Os cidadãos da UE podem permanecer no Reino Unido até seis meses sem precisar de visto, mas têm que ter o passaporte em dia, pois o Cartão de Cidadão deixou de servir em 2020.

Porém, em 2025 surgiram novas regras com mais entraves.

A partir de 8 de janeiro, os viajantes de países não pertencentes à UE, que até aqui não precisavam de visto para entrar no Reino Unido, passaram a precisar de pedir uma autorização pré-viagem – a ETA (Electronic Travel Authorisation) - Autorização Eletrónica de Viagem.

Mas as barreiras também aumentam para os cidadãos da União. A partir de 2 de abril de 2025, precisarão de obter este documento para entrar no Reino Unido.

O custo é de 10 libras (11,95 euros) não reembolsáveis e de acordo com a informação na página do Governo, o cidadão pode inscrever-se através da aplicação oficial online.  
Imigração
Foi o tema imigração que desencadeou o Brexit. A vontade de travar ou mesmo reduzir a entrada de mão-de-obra na Ilha foi uma das principais razões pelas quais muitos britânicos votaram para deixar a UE, mas curiosamente, hoje, a imigração é muito maior do que antes do Brexit porque o número de vistos concedidos para trabalhadores de todo o mundo disparou na Grã-Bretanha.

Entretanto, recentes sondagens à opinião pública demonstrou azedume face o Brexit, com a maioria das pessoas a acharem que foi um erro.

As eleições de julho de 2024 terão sido um sinal, ao darem ao Partido Trabalhista uma clara maioria sobre o Partido Conservador.

O primeiro-ministro, Keir Starmer, já  prometeu "reiniciar" as relações com a UE, mas descartou a possibilidade de voltar a aderir à união aduaneira ou ao mercado único. 

Starmer propôs-se a implantar algumas alterações mais simples como facilitar a circulação a artistas e o reconhecimento de qualificações de profissionais, bem como uma cooperação mais estreita em termos de aplicação da lei e segurança.
Amigos outra vez
De acordo com o Ministro do Comércio Douglas Alexander, citado na France24, o Brexit causou "perturbação significativa" no comércio do Reino Unido. 

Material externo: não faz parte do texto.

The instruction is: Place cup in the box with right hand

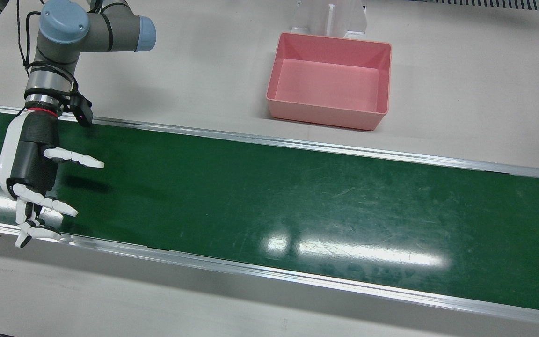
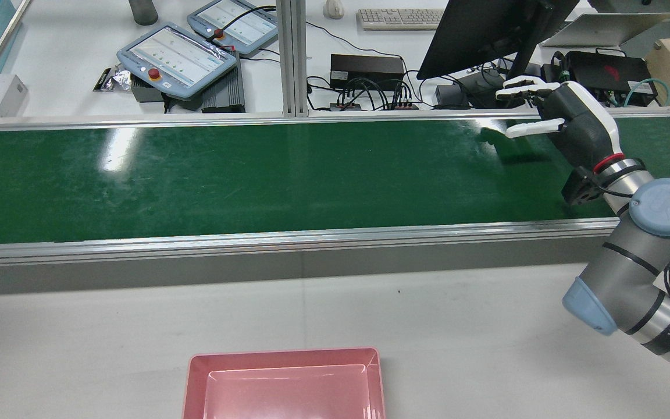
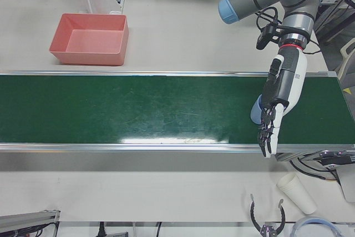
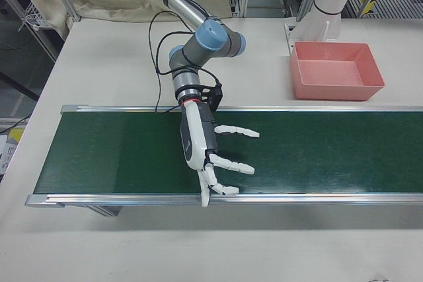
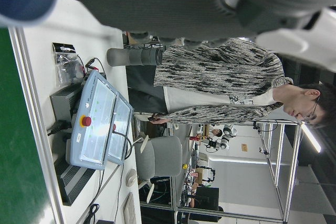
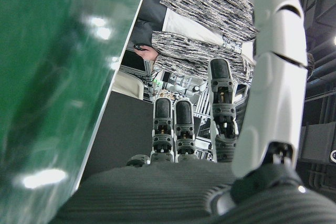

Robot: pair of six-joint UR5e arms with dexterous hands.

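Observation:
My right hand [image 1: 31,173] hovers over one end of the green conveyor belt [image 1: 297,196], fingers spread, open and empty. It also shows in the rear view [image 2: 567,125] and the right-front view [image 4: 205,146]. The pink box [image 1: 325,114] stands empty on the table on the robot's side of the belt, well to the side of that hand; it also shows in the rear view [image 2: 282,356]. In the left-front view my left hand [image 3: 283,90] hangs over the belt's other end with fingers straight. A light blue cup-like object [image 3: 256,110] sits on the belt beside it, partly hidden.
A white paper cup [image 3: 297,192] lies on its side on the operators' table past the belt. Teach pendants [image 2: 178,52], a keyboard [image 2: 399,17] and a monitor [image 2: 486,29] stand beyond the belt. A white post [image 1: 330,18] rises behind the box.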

É urgente uma recalibração da perspectiva global alega Alexander e para isso encontrou-se com o chefe da Organização Mundial do Comércio, em Genebra, esta semana. Em cima da mesa está uma estratégia comercial renovada do Reino Unido, com lançamento previsto para a primavera de 2025.

"Estamos muito interessados, como novo governo, em redefinir nosso relacionamento com os nossos amigos e parceiros na UE e também em continuar a celebrar acordos de livre comércio e novas oportunidades com mercados por todo o mundo", acentuou o ministro britânico.

"Os números continuam muito difíceis em termos das consequências comerciais imediatas pós-Brexit. A realidade é que 47 por cento do comércio do Reino Unido ainda é com a UE. Por isso, há uma urgência em redefinir o nosso relacionamento", concluiu Alexander.